The absurd cover line on Maclean's this week, "Why Israel can't survive," misrepresents the magazine's contents. The article it advertises, by Michael Petrou, doesn't say Israel can't survive. It says Israel can survive only if it accepts Petrou's advice.
Rightly, Petrou considers Israel an astonishing success. It's flawed, like all democracies, and burdened by the worst leadership since its founding 60 years ago. Yet it remains a modern state, with free speech, good universities, sophisticated industry and low unemployment.
But not for long, if you believe Petrou. Two factors make the future bleak. First, West Bank settlements enrage the Arabs. Second, demography proves that Arabs will soon outnumber Jews and dominate Israeli society.
Petrou calls the settlers in the occupied territories a barrier to peace. All simple-minded reporters say that. But it's convincing only if you don't think about it.
Eliminating settlements would please commentators such as Petrou and please the peace movement in Israel. Hell, it would please me. But it wouldn't impress a single jihadist warrior and wouldn't alter the program of Hamas. Innocent Westerners find it hard to understand the truth: The jihadists don't want a nicer Israel, they want no Israel at all. They say so with the same clarity Hitler exhibited about his plans.
Closing the settlements would cheer up people who want to admire Israel. It would make conversation more agreeable at thousands of dinner parties. But it would contribute nothing to Israel's security. Those who miss this point can't be taken seriously.
Petrou delivers what he considers the blunt truth about demography: Israel can be Jewish or democratic, but not both. If it remains a Jewish state, the Jews will be a minority ruling "a land mostly inhabited by Palestinians." If it chooses democracy, then the Arab majority will out-vote the Jews. And the Zionist dream will die.
That means Israel must negotiate a two-state solution to live in peace. How? Petrou doesn't say. Nor does he mention Israel's many attempts to make peace. He writes as if the Oslo Accords and everything following them hadn't happened. And he doesn't realize that Fatah, the likeliest peace partner now on offer, is a chaotic parody of a government, without popular support. Its main backers are wild-eyed optimists in the Israeli and American governments and many Europeans who love to hear themselves voicing peaceful thoughts.

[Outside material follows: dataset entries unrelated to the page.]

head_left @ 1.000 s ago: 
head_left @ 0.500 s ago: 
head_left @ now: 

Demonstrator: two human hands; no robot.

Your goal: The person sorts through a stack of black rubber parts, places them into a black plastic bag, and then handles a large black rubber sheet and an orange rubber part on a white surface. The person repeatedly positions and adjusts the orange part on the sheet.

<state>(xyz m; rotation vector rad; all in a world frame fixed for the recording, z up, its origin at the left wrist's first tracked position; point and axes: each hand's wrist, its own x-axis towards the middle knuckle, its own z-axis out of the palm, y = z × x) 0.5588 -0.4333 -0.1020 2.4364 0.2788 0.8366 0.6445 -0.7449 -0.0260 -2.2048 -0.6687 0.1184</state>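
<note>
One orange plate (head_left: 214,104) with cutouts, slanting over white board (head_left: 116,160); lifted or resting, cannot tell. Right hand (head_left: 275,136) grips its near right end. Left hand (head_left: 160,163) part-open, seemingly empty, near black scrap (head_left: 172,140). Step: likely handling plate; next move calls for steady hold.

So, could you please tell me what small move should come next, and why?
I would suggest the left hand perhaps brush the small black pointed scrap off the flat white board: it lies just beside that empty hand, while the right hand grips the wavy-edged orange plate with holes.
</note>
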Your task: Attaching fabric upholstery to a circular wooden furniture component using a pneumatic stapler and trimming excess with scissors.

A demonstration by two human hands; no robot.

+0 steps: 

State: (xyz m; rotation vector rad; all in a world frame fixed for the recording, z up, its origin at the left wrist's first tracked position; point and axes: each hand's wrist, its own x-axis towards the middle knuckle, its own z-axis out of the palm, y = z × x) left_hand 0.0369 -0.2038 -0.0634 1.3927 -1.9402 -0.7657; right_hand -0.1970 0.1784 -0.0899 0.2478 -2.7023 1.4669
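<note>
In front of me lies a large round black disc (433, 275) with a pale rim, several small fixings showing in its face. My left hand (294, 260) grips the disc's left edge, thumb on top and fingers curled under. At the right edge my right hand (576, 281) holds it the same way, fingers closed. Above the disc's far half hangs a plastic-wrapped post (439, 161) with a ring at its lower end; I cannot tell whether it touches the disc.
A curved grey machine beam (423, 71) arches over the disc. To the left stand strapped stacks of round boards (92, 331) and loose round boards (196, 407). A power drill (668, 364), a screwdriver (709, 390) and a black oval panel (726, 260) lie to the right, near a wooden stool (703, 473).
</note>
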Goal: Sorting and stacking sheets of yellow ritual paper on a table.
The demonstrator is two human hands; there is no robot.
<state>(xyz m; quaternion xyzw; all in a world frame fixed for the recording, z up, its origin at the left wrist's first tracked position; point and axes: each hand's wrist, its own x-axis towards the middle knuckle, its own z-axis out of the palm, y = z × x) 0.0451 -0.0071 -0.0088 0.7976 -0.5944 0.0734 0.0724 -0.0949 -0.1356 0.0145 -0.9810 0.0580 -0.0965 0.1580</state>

Petrou's demographic argument has everything on its side except credibility. Like many journalists, he's pathetically over-impressed by social scientists.
Remembering the lugubrious predictions of Quebec separatists about the coming death of the French language should have taught us a lesson: Beware of predictions based on the wobbly calculations of demography. Can anyone recall Paul R. Ehrlich's 1968 best-seller, Population Bomb? He said population growth would lead to hundreds of millions of deaths from starvation before 2000; life expectancy in the United States would decline to 42 by 1980. Instead, agriculture improved, population rates fell, the world went on and Ehrlich became a joke. The anticipated famine of 2007, caused by expensive fertilizers instead of population, won't help his reputation.
Demography in the Middle East is just as dodgy. As Caroline Glick wrote in the Jerusalem Post on Monday, "The Arab demographic time bomb is a fiction." The Palestinian Authority (PA) has been using creative arithmetic to build a largely imaginary future. It claims that 3.8 million Palestinians live in the West Bank and Gaza plus 1.2 million in Israel. It argues that Arabs have far more children than Jews. Therefore, the 5.5 million Israeli Jews will soon drown in an ocean of Arabs.
Petrou, buying all this outright, predicts that it will happen in one or two decades. He may not know it but all the figures he relies on are challenged. The more you study population indicators (births, children entering school, etc.), the shakier the PA's numbers look. The PA also lumps in 400,000 Palestinians living abroad, assumes high immigration (a dubious notion) and ignores the falling Arab birth rate and rising Jewish fertility (the two rates are now converging). And, of course, Israel's net Jewish immigration rate remains healthy.
The American-Israeli Demographic Research Group, a credible academic committee, believes the PA's census totals are inflated by about 50%. That renders most demographic speculation meaningless. It's all detailed on the Web, should anyone at Maclean's want to glance at it.
Long ago, when I worked there, our editor, Ken Lefolii, called Maclean's a magazine that respects the readers and the facts. A modest goal, perhaps, but worth a try.